Performance Metrics

Overview

Schema and procedures for capturing performance data in metrics/. Metrics enable evidence-based evaluation of agent effectiveness, cost efficiency, and quality outcomes.

Constraints

Never log credentials, API keys, or PII in metric entries
Log entries are append-only; do not modify or delete existing JSONL records
Log at task completion, not mid-task; mid-task state belongs in memory/ progress files
Use the defined JSONL schema; do not invent new top-level fields without updating the reference

Metric Categories

Efficiency Metrics

Metric	Description	Target
Task completion time	Wall-clock time from request to delivery	Track trend, no fixed target
Token usage per task	Total input + output tokens consumed	Minimize for comparable quality
Agent loading overhead	Tokens spent on agent/skill file reads	< 5% of total task tokens
Context summarization frequency	How often summarization triggers per task	< 2 per standard task

Quality Metrics

Metric	Description	Target
First-pass acceptance rate	Tasks accepted without rework	> 80%
Rework count	Number of revision cycles per task	< 2
Hallucination incidents	Outputs containing fabricated information	< 5% of tasks
Accuracy score	Correctness of structured data extraction	> 95%
Test coverage	Percentage of code covered by generated tests	Track per project

Cost Metrics

Metric	Description	Target
Cost per task	Total API cost (input + output tokens at rate)	Track trend
LLM routing ratio	Percentage of tasks routed to each LLM	Track distribution
Selective loading savings	Tokens saved vs. loading all agents	> 50% reduction

Log Format

Metrics are stored in metrics/ as JSONL files (one JSON object per line).

File Naming

metrics/{date}-task-log.jsonl

Example: metrics/2026-02-20-task-log.jsonl

Task Completion Entry

Logged at the end of each task:

{
  "timestamp": "2026-02-20T14:30:00Z",
  "task_id": "unique-id",
  "task_type": "implementation",
  "task_description": "Build REST API for user authentication",
  "agents_used": ["software-engineer", "architect"],
  "skills_used": ["hexagonal-architecture"],
  "tokens": {
    "input": 12500,
    "output": 3200,
    "total": 15700
  },
  "cost_usd": 0.043,
  "llm": "claude-opus-4-6",
  "context_summarizations": 0,
  "phases": 2,
  "rework_cycles": 1,
  "accepted": true,
  "hallucination_detected": false,
  "duration_seconds": 180
}

Field Reference

Field	Type	Description
`timestamp`	string	ISO 8601 completion time
`task_id`	string	Unique identifier for this task
`task_type`	string	`implementation`, `design`, `bugfix`, `testing`, `documentation`, `analysis`
`task_description`	string	Brief description of the task
`agents_used`	string[]	Agent names that were loaded
`skills_used`	string[]	Skill names that were loaded
`tokens.input`	number	Input tokens from API usage field
`tokens.output`	number	Output tokens from API usage field
`tokens.total`	number	Sum of input + output
`cost_usd`	number	Estimated cost based on token rates
`llm`	string	Model ID used
`context_summarizations`	number	Times summarization was triggered
`phases`	number	Number of loading phases
`rework_cycles`	number	Number of revision cycles
`accepted`	boolean	Whether the user accepted the output
`hallucination_detected`	boolean	Whether a hallucination was flagged
`duration_seconds`	number	Wall-clock seconds from start to delivery

When to Log

Event	Action
Task completed	Log full task completion entry
Configuration change	Log in `metrics/config-changelog.jsonl` (see Feedback & Learning skill)
Hallucination detected	Flag in task entry + log separately if correction applied
Context summarization triggered	Increment counter in current task entry

Output

JSONL log entries written to metrics/ and/or a summary report of metric trends.
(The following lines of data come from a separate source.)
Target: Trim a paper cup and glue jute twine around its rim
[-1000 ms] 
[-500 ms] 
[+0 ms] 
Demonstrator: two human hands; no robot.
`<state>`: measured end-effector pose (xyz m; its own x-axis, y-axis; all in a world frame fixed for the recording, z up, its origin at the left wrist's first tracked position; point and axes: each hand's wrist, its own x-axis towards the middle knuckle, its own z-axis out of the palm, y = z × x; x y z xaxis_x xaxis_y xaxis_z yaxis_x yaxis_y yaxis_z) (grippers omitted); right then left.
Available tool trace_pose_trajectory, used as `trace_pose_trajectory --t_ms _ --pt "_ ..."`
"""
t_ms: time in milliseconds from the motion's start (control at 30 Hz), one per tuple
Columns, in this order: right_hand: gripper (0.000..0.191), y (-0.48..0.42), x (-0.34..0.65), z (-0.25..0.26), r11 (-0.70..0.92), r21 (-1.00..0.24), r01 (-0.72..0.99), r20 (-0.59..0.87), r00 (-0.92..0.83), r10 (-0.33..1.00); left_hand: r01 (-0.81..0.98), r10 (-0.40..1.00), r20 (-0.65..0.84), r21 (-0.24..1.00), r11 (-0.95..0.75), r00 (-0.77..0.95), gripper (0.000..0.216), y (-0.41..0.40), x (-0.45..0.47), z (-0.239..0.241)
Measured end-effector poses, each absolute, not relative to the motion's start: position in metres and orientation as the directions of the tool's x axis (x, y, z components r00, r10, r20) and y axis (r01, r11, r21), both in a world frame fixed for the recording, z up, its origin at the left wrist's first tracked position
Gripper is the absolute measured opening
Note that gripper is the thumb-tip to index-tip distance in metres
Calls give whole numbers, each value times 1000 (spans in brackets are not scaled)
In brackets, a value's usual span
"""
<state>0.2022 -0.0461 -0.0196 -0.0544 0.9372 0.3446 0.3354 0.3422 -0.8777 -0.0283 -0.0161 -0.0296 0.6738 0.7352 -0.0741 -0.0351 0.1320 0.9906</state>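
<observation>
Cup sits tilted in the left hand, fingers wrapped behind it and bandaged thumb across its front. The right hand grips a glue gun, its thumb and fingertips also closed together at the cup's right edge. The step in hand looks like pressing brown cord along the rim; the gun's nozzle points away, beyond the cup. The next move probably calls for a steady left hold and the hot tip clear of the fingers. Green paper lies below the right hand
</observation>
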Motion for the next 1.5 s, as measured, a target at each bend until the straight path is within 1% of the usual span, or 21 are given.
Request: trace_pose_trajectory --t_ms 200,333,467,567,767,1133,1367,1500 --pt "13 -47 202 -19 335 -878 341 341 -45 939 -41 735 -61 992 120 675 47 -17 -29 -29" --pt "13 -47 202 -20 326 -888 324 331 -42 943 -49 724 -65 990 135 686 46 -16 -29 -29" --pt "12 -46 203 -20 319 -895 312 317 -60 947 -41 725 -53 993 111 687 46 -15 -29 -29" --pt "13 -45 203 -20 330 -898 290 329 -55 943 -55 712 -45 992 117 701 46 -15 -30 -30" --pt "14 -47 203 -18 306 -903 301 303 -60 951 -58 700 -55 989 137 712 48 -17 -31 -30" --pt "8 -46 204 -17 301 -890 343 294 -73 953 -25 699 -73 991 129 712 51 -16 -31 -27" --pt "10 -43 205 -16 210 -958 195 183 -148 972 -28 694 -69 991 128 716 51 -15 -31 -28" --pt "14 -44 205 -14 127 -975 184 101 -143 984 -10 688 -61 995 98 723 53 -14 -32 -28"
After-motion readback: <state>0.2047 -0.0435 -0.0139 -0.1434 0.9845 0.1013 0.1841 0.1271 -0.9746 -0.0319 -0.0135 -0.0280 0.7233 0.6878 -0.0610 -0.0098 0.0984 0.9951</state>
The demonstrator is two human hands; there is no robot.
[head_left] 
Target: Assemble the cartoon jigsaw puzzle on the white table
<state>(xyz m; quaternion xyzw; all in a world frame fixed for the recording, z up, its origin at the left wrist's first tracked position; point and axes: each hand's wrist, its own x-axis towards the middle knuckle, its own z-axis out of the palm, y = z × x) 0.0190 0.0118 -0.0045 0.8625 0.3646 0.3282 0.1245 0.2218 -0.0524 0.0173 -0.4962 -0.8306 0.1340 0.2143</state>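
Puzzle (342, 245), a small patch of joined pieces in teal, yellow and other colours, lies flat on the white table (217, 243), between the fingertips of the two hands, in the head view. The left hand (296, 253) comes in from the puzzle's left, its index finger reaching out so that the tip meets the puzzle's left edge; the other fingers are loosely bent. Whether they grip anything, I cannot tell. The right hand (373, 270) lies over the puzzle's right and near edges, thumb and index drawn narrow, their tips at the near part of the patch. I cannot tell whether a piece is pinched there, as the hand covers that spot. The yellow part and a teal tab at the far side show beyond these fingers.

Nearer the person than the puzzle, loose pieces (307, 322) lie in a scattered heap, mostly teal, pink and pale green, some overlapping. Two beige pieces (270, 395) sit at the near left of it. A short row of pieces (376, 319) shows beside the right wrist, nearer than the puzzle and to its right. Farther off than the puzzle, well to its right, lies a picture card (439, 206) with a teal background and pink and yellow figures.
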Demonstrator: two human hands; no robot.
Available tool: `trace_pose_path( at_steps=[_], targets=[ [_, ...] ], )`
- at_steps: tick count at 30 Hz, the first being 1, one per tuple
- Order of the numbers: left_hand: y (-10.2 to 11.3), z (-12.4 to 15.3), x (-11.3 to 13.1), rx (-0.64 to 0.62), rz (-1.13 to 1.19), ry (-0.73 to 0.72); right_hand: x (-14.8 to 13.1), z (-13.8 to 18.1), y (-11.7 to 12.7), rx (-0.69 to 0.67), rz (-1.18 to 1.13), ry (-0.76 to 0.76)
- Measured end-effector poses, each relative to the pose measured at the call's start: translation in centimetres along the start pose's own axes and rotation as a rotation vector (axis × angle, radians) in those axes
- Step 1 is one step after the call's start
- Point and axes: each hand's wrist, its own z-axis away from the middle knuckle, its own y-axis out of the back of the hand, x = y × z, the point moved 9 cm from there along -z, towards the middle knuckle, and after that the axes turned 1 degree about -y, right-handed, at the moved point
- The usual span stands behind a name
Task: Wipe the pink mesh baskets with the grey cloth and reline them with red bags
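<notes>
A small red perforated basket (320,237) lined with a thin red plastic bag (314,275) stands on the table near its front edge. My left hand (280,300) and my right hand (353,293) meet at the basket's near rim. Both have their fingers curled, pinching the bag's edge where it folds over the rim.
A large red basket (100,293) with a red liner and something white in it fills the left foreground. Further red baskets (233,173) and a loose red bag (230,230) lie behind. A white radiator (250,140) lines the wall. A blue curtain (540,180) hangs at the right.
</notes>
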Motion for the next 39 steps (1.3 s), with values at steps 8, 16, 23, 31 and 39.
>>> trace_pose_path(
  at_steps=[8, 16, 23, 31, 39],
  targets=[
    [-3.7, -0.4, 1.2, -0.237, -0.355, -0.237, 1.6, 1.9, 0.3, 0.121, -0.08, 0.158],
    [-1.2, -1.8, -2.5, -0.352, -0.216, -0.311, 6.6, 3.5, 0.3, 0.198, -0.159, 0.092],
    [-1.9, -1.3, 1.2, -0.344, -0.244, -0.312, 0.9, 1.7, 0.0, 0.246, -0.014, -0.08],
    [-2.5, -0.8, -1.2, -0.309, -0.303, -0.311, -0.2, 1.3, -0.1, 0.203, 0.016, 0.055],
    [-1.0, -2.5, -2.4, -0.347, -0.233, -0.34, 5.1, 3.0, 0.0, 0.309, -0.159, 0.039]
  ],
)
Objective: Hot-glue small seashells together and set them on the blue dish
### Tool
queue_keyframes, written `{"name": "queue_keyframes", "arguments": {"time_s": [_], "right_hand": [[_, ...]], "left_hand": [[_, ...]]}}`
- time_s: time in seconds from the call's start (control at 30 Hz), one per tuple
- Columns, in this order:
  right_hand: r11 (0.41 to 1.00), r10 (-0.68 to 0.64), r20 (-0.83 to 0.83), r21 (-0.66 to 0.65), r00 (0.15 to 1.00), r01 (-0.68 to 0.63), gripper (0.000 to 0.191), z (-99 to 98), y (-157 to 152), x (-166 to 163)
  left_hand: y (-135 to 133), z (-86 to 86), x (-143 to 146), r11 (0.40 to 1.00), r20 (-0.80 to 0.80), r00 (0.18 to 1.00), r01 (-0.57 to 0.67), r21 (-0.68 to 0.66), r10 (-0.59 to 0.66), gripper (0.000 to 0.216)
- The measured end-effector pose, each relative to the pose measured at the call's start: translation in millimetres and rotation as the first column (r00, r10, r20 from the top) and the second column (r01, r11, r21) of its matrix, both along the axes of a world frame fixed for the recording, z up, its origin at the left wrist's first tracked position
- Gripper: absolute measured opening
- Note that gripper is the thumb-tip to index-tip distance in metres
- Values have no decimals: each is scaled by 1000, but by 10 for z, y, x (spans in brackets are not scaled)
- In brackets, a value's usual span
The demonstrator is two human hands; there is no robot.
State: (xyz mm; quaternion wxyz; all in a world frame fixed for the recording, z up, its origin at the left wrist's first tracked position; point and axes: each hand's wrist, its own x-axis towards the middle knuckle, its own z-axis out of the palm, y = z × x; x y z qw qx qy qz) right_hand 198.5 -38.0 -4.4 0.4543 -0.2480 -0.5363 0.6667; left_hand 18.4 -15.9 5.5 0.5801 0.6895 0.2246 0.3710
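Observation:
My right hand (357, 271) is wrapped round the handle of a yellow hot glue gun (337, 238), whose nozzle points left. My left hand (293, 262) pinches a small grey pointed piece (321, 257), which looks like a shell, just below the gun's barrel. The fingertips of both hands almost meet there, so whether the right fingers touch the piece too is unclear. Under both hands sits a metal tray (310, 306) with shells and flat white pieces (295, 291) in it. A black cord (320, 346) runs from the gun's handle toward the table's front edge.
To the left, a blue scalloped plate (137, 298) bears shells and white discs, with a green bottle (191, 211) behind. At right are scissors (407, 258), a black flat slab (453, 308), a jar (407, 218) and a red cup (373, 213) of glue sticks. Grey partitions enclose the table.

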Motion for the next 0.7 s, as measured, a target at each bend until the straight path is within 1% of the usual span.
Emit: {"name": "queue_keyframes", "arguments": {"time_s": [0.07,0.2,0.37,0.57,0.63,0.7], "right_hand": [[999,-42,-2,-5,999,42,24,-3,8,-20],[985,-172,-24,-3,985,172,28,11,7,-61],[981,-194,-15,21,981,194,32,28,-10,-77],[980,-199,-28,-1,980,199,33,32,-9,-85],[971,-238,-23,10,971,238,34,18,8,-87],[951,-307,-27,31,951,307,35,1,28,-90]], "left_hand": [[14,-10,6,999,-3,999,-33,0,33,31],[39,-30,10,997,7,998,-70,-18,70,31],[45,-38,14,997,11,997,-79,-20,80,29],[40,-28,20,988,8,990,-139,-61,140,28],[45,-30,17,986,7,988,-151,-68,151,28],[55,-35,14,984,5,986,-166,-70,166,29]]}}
Be concise — report anomalies and trend signals; omit entries within normal range.

Reporting

Periodically review metrics to identify patterns:

Weekly: Review task completion entries for rework trends and hallucination rate
Monthly: Aggregate cost metrics and LLM routing distribution
Per-project: Compare first-pass acceptance rate across task types

Summaries can be written to metrics/reports/ for historical reference.